From Logic Theorist to GPT: How Has AI Evolved?
In a rapidly digitising world, Artificial Intelligence (AI) has emerged as a transformative force in business operations.
Artificial Intelligence (AI) has come a long way since its inception in 1956.
This journey began with pioneers like Alan Newell and Herbert Simon, who developed the Logic Theorist, the first program designed for automated reasoning. Often described as "the first artificial intelligence program," the Logic Theorist set the stage for decades of innovation.
By 1997, AI reached a significant milestone when IBM's Deep Blue defeated world chess champion Garry Kasparov.
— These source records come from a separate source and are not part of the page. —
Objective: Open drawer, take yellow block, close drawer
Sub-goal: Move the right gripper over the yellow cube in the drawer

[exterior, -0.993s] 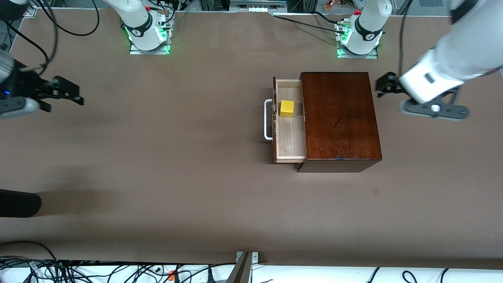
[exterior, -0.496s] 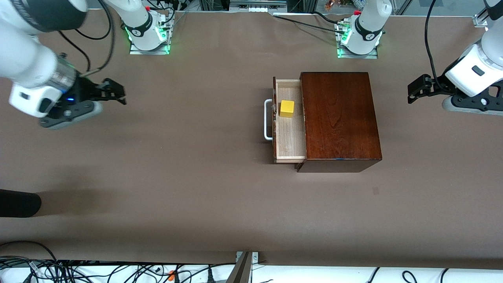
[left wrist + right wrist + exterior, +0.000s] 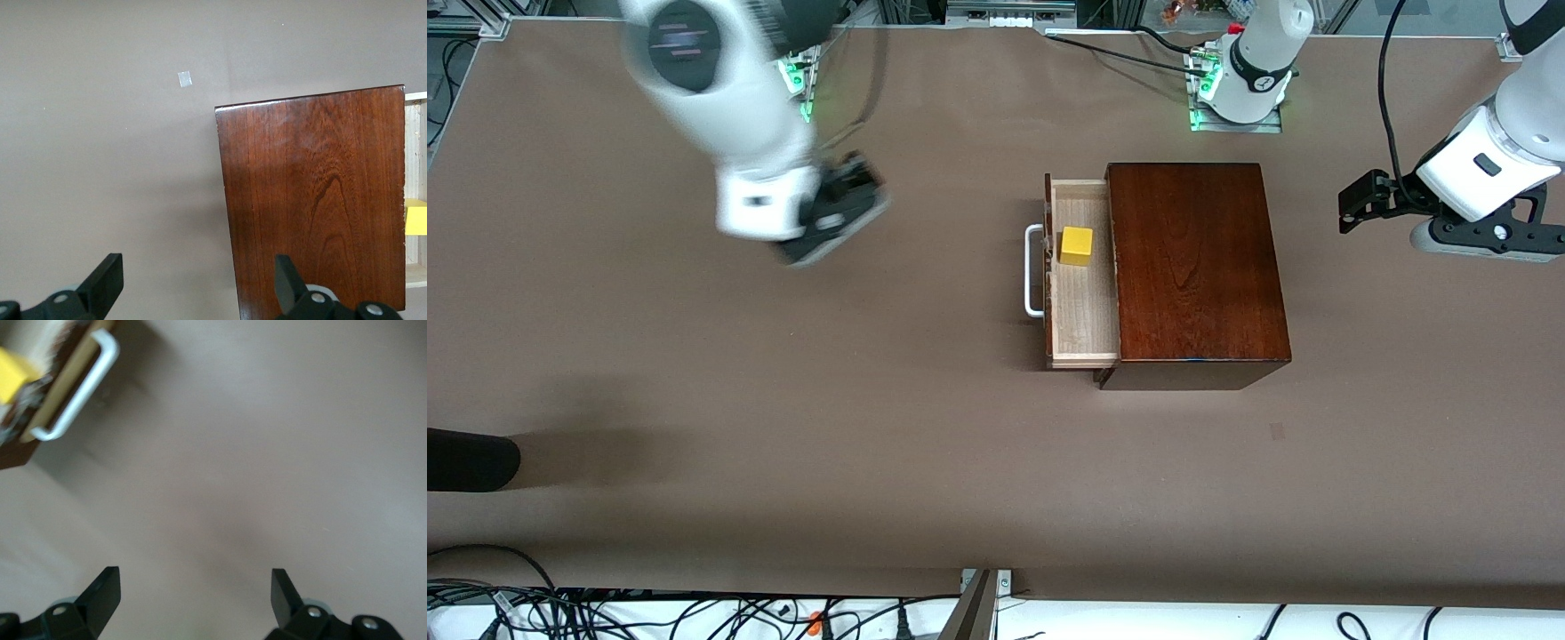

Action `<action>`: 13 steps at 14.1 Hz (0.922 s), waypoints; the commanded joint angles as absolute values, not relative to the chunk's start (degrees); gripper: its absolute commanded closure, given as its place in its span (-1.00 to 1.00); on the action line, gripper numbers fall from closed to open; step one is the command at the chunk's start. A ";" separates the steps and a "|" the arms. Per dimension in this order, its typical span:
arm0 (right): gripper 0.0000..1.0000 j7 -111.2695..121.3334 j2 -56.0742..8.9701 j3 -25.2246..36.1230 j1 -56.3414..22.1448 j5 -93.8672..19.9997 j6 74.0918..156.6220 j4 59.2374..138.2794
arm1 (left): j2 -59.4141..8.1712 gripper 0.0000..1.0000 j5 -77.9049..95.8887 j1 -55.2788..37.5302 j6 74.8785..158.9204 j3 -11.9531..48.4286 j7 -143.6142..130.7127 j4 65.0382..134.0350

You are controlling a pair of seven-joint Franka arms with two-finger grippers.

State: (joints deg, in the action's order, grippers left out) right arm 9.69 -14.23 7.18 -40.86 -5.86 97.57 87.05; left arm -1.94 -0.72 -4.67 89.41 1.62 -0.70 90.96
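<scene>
Drawer [image 3: 1085, 271] of the dark reddish-brown wooden box [image 3: 1193, 262] stands pulled out partway toward the right arm's end of the brown surface [image 3: 783, 427], showing its pale wood floor. Its white bar handle [image 3: 1033, 271] sits on the front panel, facing the right arm's end. The yellow block [image 3: 1076, 245] rests inside the drawer, on the pale floor, in the part of the drawer farther from the front camera and close to the front panel, well apart from both hands.

The right hand [image 3: 845, 209] hangs over bare surface between the right arm's base and the drawer's handle, well apart from the drawer. In the right wrist view its two black fingers [image 3: 100, 593] stand wide apart with nothing between them, and the handle and a corner of the yellow block show at the edge.

The left hand [image 3: 1360, 201] hangs over the surface at the left arm's end, beside the box's closed back and apart from it. In the left wrist view its fingers [image 3: 103, 283] are also spread wide and empty, with the box's top below them.
</scene>
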 commanded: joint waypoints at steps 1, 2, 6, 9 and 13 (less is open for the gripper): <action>-1.00 11.94 -18.18 5.38 -45.86 -5.80 102.45 85.43 | -0.44 -1.00 -0.18 -4.92 89.74 1.58 0.18 91.93; -1.00 12.56 -19.32 3.97 -47.27 -5.89 106.13 85.34 | -0.44 -1.00 -0.18 -4.92 89.74 1.58 0.18 91.93; -1.00 19.14 -27.57 1.67 -53.60 -3.44 122.40 82.90 | -0.44 -1.00 -0.18 -5.01 89.65 1.58 0.09 91.93; -1.00 20.13 -34.08 1.67 -56.24 1.30 123.22 76.40 | -0.44 -1.00 -0.18 -5.10 89.65 1.58 0.09 91.93; -1.00 22.84 -38.40 1.67 -57.66 5.19 123.66 72.95 | -0.44 -1.00 -0.18 -5.10 89.30 1.58 0.18 91.85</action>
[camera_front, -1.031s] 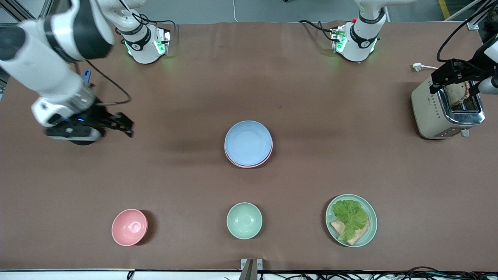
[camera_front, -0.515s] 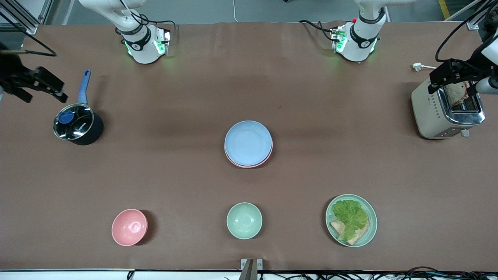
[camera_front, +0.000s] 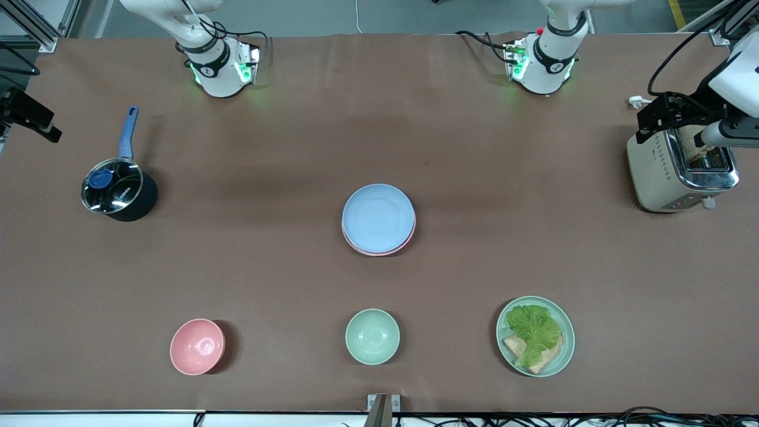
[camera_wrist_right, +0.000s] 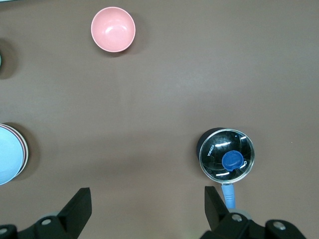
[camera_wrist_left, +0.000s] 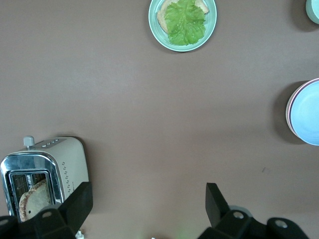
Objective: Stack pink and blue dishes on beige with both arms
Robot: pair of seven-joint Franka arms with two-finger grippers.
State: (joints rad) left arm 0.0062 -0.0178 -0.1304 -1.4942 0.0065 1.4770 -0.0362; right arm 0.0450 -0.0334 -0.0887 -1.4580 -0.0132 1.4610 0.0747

This event marked the potential of AI in tackling complex tasks.
- Neural Networks (NN): Initially, neural networks were limited in handling sequential data, which hindered their ability to capture context over time.
- Recurrent Neural Networks (RNN): Introduced to address this limitation, RNNs include loops that allow them to retain information from previous inputs, effectively creating a form of memory that captures context.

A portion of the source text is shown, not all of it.